> _Exercise aim_:
Reprint every line of the data, keeping each character intact.

Data segment START

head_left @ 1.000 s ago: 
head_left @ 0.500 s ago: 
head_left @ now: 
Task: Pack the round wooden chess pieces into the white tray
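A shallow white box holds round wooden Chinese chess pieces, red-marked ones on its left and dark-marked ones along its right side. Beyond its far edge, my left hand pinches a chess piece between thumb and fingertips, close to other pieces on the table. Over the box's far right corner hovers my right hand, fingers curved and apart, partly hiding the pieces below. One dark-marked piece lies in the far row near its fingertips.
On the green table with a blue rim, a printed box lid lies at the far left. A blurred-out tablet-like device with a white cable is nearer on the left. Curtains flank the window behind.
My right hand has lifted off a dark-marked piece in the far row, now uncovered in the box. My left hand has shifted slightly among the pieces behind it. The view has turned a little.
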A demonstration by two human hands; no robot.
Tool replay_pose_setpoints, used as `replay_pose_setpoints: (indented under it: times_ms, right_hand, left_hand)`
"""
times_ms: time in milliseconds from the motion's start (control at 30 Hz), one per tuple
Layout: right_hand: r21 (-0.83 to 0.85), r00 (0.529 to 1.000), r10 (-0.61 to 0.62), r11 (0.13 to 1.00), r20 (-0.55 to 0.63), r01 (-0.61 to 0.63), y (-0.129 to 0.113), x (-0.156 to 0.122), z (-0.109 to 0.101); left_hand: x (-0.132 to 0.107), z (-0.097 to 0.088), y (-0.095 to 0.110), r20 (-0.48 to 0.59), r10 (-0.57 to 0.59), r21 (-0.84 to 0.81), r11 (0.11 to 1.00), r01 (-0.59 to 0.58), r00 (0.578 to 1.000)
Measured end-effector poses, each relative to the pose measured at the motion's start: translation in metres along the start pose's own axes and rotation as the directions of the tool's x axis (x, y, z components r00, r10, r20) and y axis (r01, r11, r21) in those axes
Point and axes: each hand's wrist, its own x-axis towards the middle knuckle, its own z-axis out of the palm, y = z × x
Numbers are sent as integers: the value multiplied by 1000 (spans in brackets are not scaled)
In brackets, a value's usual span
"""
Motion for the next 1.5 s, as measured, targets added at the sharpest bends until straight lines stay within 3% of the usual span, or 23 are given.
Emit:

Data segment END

> _Answer box_:
head_left @ 1.000 s ago: 
head_left @ 0.500 s ago: 
head_left @ now: 
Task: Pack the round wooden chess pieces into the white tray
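A shallow white box holds round wooden Chinese chess pieces, red-marked ones on its left and dark-marked ones along its right side. Beyond its far edge, my left hand pinches a chess piece between thumb and fingertips, close to other pieces on the table. Over the box's far right corner hovers my right hand, fingers curved and apart, partly hiding the pieces below. One dark-marked piece lies in the far row near its fingertips.
On the green table with a blue rim, a printed box lid lies at the far left. A blurred-out tablet-like device with a white cable is nearer on the left. Curtains flank the window behind.
My right hand has lifted off a dark-marked piece in the far row, now uncovered in the box. My left hand has shifted slightly among the pieces behind it. The view has turned a little.
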A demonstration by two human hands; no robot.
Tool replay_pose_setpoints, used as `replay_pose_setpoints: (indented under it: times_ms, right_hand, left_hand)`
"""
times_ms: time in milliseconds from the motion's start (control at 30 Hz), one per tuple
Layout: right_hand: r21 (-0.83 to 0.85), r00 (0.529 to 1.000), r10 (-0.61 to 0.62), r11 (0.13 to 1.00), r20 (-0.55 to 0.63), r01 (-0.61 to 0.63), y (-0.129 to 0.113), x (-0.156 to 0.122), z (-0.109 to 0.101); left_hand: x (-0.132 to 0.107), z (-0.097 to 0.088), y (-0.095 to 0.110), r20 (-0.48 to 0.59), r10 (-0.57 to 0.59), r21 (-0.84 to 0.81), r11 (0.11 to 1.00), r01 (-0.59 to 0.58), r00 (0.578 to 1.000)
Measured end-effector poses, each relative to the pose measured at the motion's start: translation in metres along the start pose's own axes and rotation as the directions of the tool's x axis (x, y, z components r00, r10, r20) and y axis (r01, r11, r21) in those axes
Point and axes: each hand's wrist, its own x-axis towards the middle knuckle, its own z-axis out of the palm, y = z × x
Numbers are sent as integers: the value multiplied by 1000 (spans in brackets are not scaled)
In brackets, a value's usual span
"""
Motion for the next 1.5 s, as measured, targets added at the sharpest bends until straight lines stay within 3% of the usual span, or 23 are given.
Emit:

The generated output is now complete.